Land O'Lakes Removes the More Than 100-Year-Old American Indian 'Butter Maiden' Logo from Packaging
Land O’Lakes butter’s packaging will no longer feature the American Indian “Butter Maiden” on its packaging.
The new-look packaging arrived in stores this month after the company announced the change earlier this year.
The change, which comes ahead of the brand’s 101 anniversary, was announced in February with Land O’Lakes explaining, “We’ve recognized we need packaging that reflects the foundation and heart of our company culture.”
“The new packaging will show up in a variety of ways, including through a new front-of-package design that features the phrase ‘Farmer-Owned’ above LAND O LAKES brandmark, ‘Since 1921,” the company said in its release.

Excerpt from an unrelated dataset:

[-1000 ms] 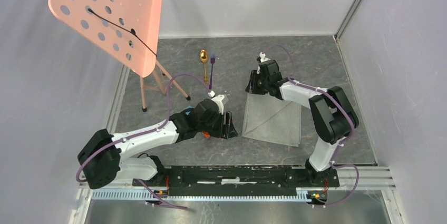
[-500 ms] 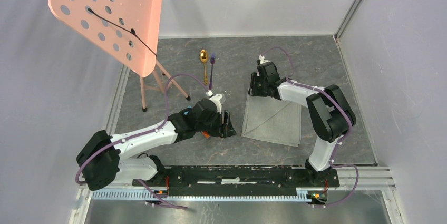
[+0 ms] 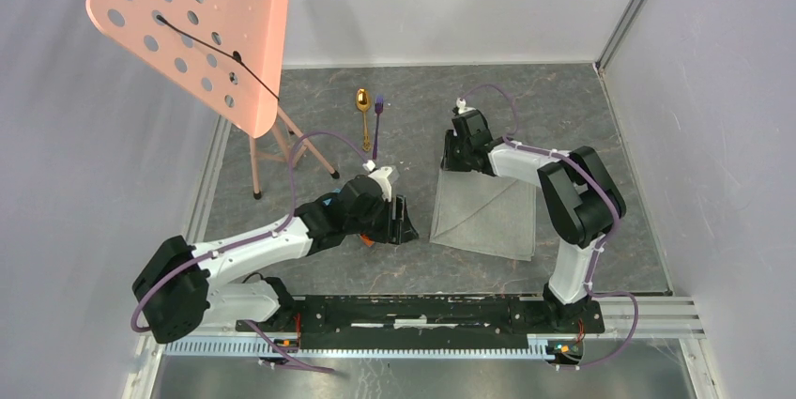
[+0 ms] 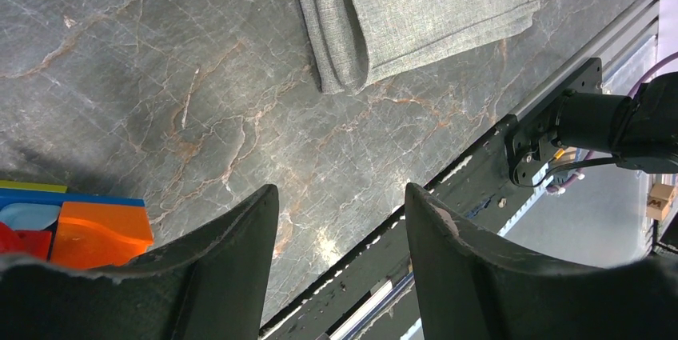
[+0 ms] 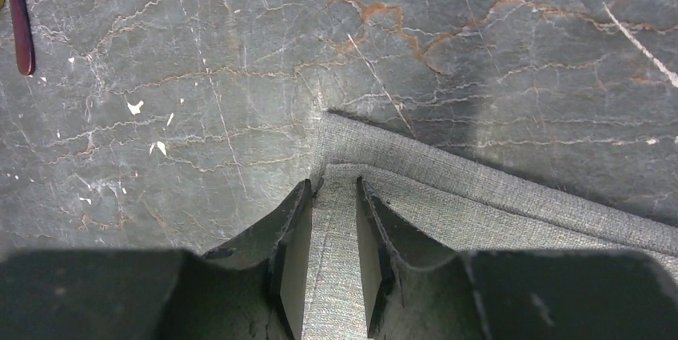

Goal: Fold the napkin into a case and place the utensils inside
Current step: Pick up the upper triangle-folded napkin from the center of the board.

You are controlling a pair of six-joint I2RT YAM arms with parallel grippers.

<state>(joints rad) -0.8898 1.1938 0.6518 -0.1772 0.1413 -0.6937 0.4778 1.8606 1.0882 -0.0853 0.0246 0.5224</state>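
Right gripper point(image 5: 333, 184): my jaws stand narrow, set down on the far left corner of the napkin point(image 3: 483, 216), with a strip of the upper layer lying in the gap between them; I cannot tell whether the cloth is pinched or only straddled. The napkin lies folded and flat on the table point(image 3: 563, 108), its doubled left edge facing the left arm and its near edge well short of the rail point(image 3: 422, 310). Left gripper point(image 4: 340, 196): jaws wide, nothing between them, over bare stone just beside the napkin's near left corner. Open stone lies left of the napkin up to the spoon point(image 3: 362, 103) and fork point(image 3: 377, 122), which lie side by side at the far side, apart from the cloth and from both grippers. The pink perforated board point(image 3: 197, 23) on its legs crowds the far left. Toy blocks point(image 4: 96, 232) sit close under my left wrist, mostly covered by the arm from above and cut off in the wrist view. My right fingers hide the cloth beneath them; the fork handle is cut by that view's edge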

“Some products, including stick butter, will also include photos of real Land O’Lakes farmers and co-op members and copy that reads ‘Since 1921’ and ‘Proud to be Farmer-Owned: As a farmer-owned co-op, we stand together to bring you the very best in dairy.”
Land O’Lakes did not explicitly state their reason for removing the American Indian woman named, Mia, who has long been seen on the packing holding the butter box. The illustration was painted in 1928 by Brown & Bigelow illustrator Arthur C. Hanson. The image was later updated to only show her face.
Instead, the dairy brand’s President and CEO Beth Ford explained they felt showing “our farmer-owners whose milk is used to produce Land O’Lakes’ dairy products” better reflects what they stand for.
“As a farmer-owned co-op, we strongly feel the need to better connect the men and women who grow our food with those who consume it. Our farmer-to-fork structure gives us a unique ability to bridge this divide,” Ford said.
While the new design, which shows a scene of water in between a valley of trees, has already appeared on tub butter spreads, Land O’Lakes announced the updated look will soon be seen on products like deli cheese and stick butter beginning in spring/summer 2020.
The original design has long been criticized for being racist.
North Dakota Rep. Ruth Buffalo told the Grand Forks Herald the image of Mia goes “hand-in-hand with human and sex trafficking of our women and girls.”
In response to the new look, Buffalo, a registered member of the Mandan, Hidatsa and Arikara Nation, said, “It’s a good thing for the company to remove the image.”
However, she feels the work doesn’t stop there.
Buffalo explained to the Grand Forks Herald that the nation needs to “keep pushing forward to address the underlying issues that directly impact an entire population that survived genocide.”
Land O’Lakes was founded in 1921 in the Minneapolis-St. Paul suburb of Arden Hills, Minnesota.
Since the new packaging was revealed, consumers have applauded the new look on Twitter.
Actor George Takei welcomed the move on Twitter, writing: “A wise decision, indeed. What do you think of this, friends?”
“Bravo Land O’Lakes Minnesota brands should not be using racist Indian imagery anymore,” one social media user wrote.
“About time!” another tweet read, including a link to the news.
“Today’s meme is in honor of some much needed good news: She’s gone, Land O’Lakes finally did the right thing & got rid of their racist logo,” a different social media user tweeted.